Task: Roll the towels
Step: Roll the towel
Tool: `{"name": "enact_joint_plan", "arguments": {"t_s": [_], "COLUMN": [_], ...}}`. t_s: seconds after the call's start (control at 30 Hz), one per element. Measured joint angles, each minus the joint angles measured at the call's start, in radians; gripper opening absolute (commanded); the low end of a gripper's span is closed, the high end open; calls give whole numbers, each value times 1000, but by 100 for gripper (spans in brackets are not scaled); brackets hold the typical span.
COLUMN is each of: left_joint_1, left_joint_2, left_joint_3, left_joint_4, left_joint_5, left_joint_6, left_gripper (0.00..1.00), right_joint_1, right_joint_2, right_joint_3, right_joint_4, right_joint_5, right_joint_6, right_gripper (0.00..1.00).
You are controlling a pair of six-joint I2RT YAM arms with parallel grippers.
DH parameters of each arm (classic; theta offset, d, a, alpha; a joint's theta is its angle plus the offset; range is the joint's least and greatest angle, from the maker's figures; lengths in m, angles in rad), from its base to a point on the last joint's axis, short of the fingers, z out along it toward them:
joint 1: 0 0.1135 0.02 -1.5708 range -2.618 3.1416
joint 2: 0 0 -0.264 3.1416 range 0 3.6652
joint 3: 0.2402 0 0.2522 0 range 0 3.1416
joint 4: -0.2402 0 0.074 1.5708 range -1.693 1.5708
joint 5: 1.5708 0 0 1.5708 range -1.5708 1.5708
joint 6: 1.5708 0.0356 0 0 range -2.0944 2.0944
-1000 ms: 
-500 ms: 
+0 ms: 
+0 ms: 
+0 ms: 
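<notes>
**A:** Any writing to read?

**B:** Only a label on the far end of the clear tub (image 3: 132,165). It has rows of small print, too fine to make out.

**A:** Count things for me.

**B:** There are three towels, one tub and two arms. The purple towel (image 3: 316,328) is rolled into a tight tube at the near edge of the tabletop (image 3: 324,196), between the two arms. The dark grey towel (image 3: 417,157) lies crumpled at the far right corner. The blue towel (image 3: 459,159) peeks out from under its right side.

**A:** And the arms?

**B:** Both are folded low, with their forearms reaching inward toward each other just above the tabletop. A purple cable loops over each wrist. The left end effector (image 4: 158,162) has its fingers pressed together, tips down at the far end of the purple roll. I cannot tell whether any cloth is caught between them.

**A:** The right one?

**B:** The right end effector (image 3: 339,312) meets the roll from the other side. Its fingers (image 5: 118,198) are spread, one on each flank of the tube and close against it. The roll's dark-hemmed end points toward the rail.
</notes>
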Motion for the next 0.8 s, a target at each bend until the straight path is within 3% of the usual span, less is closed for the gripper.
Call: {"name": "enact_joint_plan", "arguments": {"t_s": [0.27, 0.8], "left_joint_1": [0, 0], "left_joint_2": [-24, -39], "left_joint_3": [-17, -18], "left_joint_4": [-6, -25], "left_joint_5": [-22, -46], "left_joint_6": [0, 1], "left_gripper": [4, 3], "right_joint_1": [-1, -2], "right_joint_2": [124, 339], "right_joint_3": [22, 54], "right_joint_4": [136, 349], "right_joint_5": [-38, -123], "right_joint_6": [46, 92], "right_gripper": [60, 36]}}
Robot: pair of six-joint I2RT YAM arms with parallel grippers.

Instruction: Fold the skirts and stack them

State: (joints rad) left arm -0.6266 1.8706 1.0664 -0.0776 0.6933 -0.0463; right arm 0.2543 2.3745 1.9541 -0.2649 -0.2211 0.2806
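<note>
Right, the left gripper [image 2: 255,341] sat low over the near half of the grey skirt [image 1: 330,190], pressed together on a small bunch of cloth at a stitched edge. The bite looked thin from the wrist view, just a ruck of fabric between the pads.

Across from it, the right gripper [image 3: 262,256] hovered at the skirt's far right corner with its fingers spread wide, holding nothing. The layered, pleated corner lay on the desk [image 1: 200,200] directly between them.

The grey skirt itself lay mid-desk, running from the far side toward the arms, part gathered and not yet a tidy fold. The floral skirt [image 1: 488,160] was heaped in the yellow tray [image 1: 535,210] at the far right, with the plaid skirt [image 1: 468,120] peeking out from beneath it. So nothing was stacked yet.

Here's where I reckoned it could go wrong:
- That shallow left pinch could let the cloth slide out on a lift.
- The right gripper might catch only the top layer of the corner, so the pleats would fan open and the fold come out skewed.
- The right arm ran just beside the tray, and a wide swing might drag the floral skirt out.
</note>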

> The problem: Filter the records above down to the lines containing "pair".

> Answer space:
You are controlling a pair of six-joint I2RT YAM arms with parallel grippers.
Robot: pair of six-joint I2RT YAM arms with parallel grippers.

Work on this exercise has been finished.